Increasing throughput of Nextflow in GCP

I have been running epi2me/wf-clone-validation in Google Cloud Batch but I’ve been observing a linear relationship between the number of samples and the time taken to run everything. My assumption was that running in GCP would allow for full horizontal scaling and I want to confirm if this is possible.

I’m launching the pipeline from a Google Cloud Run Job with the following resources:

  • 8 vCPU
  • 32GB RAM

Running a single sample takes around an hour whereas running 43 samples takes > 5 hours (I haven’t run it long enough to get an accurate duration). There is clearly some scalability but given these samples are independent, I would expect the ability to process them concurrently.

I tried to implement my own parallel processing using Python’s subprocess module but the pipeline recognised that one process had the lock file open and so some samples ended up not being processed.

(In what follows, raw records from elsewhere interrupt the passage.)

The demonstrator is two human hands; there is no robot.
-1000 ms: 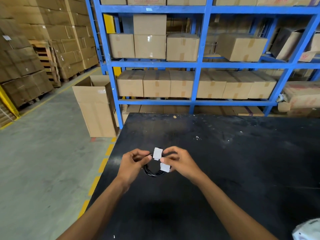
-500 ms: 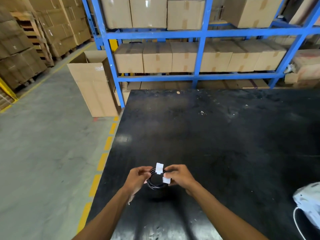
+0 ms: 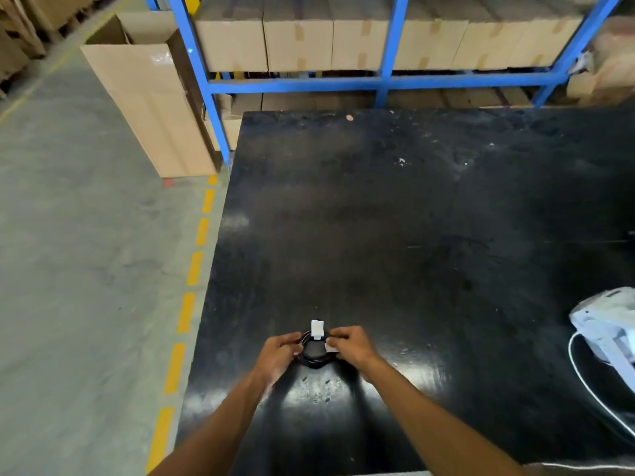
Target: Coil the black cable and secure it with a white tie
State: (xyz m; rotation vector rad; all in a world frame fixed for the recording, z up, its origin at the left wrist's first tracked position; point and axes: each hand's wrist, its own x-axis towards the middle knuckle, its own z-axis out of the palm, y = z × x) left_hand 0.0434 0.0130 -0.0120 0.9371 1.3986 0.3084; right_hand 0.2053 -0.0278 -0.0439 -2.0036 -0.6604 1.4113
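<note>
A small coil of black cable [image 3: 314, 359] is held just above the black table [image 3: 395, 218], near its front left part. My left hand [image 3: 279, 353] pinches the coil's left side. My right hand [image 3: 348, 345] holds the coil's right side and the lower end of the white tie [image 3: 318, 328]. The tie's upper end stands up above the coil between my hands. Part of the coil is hidden by my fingers.
A white device [image 3: 608, 324] with a white cord [image 3: 591, 393] lies at the table's right edge. Blue racking [image 3: 385, 79] with cardboard boxes stands behind the table. An open carton [image 3: 147, 97] stands on the floor at the left, by a yellow dashed line [image 3: 192, 273].
The camera has tilted downward, so the hands and coil appear lower and farther from the shelves. Both hands keep their hold on the coil and tie, drawn slightly closer together.
</note>
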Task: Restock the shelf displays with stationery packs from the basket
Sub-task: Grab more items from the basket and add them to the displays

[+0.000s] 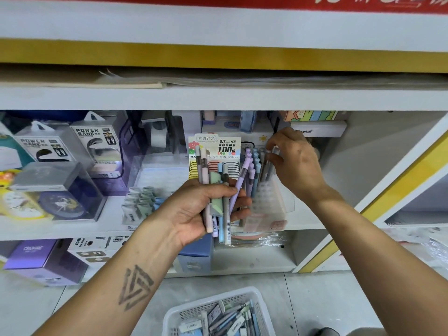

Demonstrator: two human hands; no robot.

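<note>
My left hand (194, 209) grips a bunch of pastel pens (224, 190), pink, blue, grey, green and purple, held upright in front of the shelf. My right hand (294, 161) pinches the top of a grey pen (272, 161) that stands in a clear perforated pen holder (266, 204) on the middle shelf, beside several purple and blue pens (253, 166). A white basket (177, 318) with more stationery packs sits on the floor at the bottom centre.
A pencil-lead display card (218, 145) stands behind the pens. Power bank boxes (97, 141) and clear cases fill the shelf's left side. Purple boxes (38, 258) sit on the lower shelf. A white-and-yellow slanted post (363, 209) borders the right.
</note>
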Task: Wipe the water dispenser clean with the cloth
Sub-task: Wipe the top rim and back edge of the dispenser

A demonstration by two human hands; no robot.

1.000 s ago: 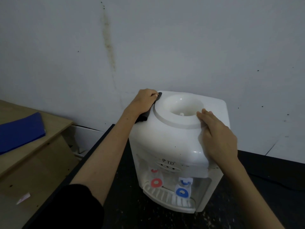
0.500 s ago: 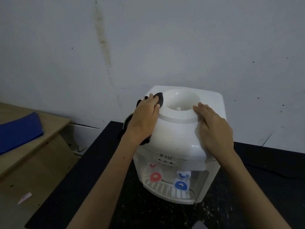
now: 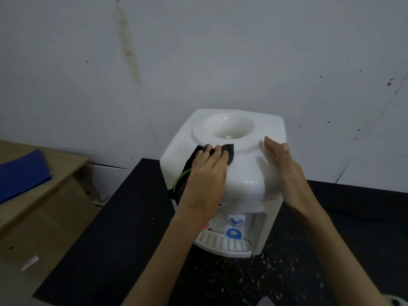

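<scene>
2 hands of mine are on the white water dispenser (image 3: 242, 173), which stands on a black table (image 3: 132, 217) close against the grey wall (image 3: 198, 51). My left hand (image 3: 205, 173) lies flat over the dark cloth (image 3: 229, 152), fingers fairly straight, pressing it onto the dispenser's top at the front-left edge of the raised ring around the bottle well (image 3: 229, 127). The cloth shows past my fingertips against that ring and trails down the dispenser's left side, where a green edge of it peeks out beneath my hand. My right hand (image 3: 282, 166) rests released and flat against the dispenser's upper right shoulder, fingers straight and together, their tips just beside the ring's right edge; it grasps nothing.

Below my left wrist, on the dispenser's front, sits 1 blue tap (image 3: 235, 228) above the white drip tray (image 3: 223, 244); a bit of red shows just left of it, mostly hidden by my arm. Well to the dispenser's left stands a wooden desk (image 3: 44, 195) with a blue folder (image 3: 22, 173) lying on it.
</scene>
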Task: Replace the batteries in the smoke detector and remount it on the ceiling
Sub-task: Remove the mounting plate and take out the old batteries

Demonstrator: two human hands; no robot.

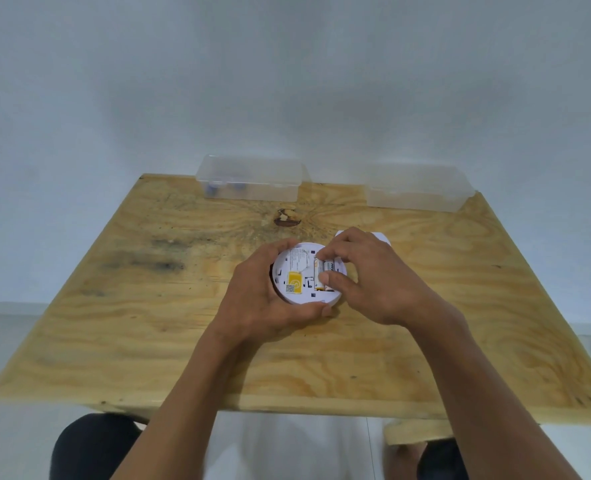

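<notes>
A round white smoke detector (296, 271) lies back side up over the middle of the wooden table (148, 323), showing a yellow label and an open battery bay. My left hand (263, 299) cups its left and near rim. Two white-and-gold batteries (323, 271) sit side by side in the bay. My right hand (366, 275) pinches the right-hand battery between thumb and fingertips. A white piece (380, 236), partly hidden behind my right hand, lies on the table just beyond it.
Two clear plastic boxes stand along the table's far edge by the wall: the left box (252, 181) holds small blue-tipped items, the right box (418, 188) looks empty. A dark knot (287, 218) marks the wood. My knees show below the near edge.
</notes>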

I also tried using the --threads property and set it to 8 to match my vCPU count but this didn’t improve throughput.

Is my ability to scale limited by the resource constraints of my Cloud Run Job? Or is there something else I’m missing to be able to fully horizontally scale this workflow and run 43 samples at roughly the same speed as 1.

N.B: I’m also trying to achieve the same thing with epi2me/wf-amplicon

Welcome to the community Joe!

Can you provide some additional details about your setup? What’s the exact cli command that you’re running?

In the interim, I’m going to guess that you might be running Nextflow with the default local executor, where it only has access to the 8vCPUs and 32 GB of RAM of the machine you launched it on. It’s definitely possible to do “full horizontal scaling” on Google Cloud but it requires some additional configuration.

This involves adding some credentials (so Nextflow can start instances that can work on tasks), and then configuring some additional details such as the project. Everything should be covered here.

Let us know if you need any extra help!